Task goal:
Leave out the pictures and retype, exactly, the lines below from the line with "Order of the" up to and including the line with "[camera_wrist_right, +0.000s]", nothing more.

Raw data:

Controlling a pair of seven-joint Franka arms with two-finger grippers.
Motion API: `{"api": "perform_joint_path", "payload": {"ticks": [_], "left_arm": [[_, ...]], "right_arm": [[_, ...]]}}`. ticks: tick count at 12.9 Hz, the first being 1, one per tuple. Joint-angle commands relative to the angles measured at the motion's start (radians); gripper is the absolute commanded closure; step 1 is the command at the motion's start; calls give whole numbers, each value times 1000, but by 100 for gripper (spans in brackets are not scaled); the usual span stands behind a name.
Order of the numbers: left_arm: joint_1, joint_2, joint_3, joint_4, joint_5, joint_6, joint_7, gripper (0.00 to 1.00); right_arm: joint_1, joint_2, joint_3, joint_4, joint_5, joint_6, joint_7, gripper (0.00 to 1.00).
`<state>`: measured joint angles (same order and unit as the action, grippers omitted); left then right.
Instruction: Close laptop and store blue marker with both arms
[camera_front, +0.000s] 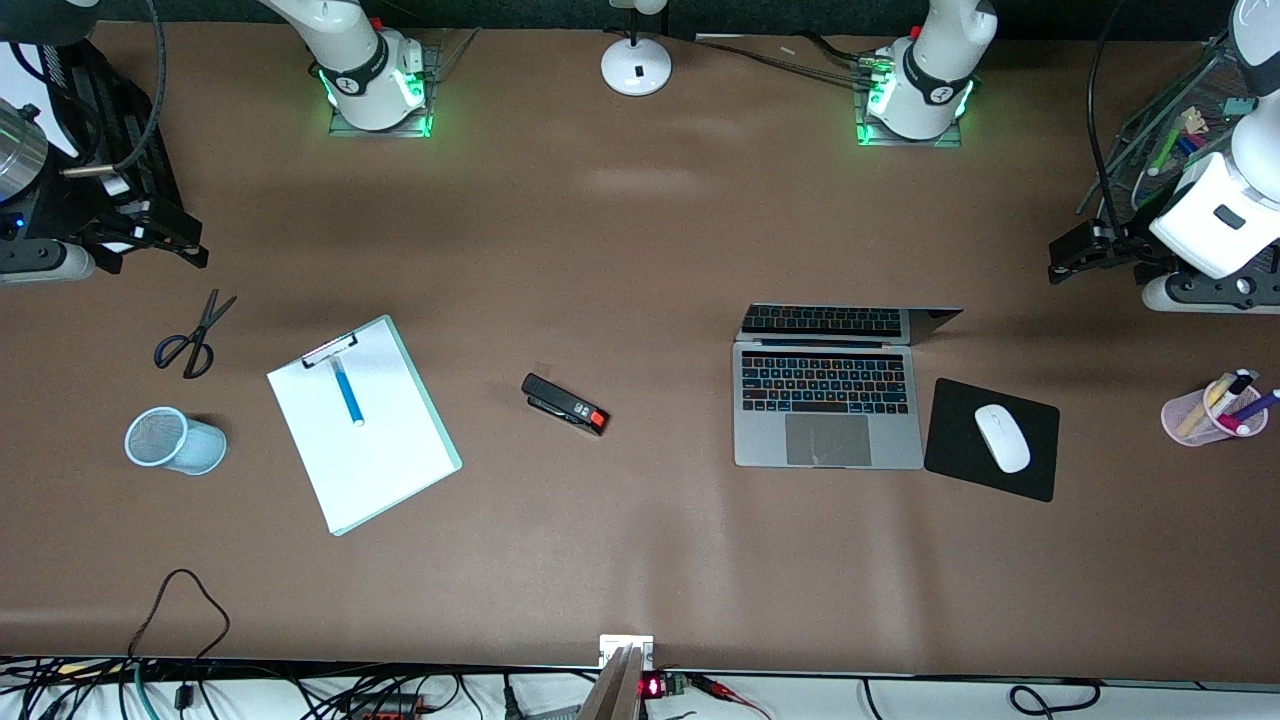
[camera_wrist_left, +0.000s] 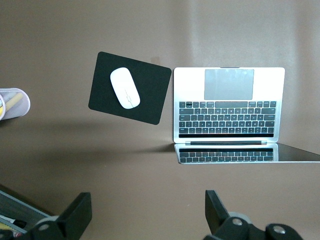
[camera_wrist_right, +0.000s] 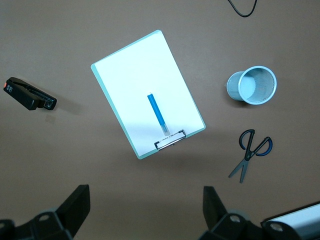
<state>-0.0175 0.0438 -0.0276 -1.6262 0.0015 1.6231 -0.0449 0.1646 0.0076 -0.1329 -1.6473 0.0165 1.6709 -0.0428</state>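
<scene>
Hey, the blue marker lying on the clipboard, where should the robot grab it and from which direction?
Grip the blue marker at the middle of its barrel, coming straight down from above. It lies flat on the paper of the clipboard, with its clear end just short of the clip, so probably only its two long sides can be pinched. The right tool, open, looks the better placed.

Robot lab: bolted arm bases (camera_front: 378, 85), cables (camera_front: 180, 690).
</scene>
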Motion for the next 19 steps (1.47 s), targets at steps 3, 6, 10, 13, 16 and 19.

Answer section:
Order of the numbers: left_arm: joint_1, joint_2, joint_3, joint_4, joint_5, joint_6, joint_7, gripper (0.00 to 1.00); right_arm: joint_1, joint_2, joint_3, joint_4, joint_5, joint_6, joint_7, gripper (0.00 to 1.00).
`<state>`: measured joint angles (same order and unit as the action, grippers omitted); left then right.
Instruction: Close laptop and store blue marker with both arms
[camera_front, +0.000s] 
[camera_wrist_left, +0.000s] 
[camera_wrist_right, +0.000s] 

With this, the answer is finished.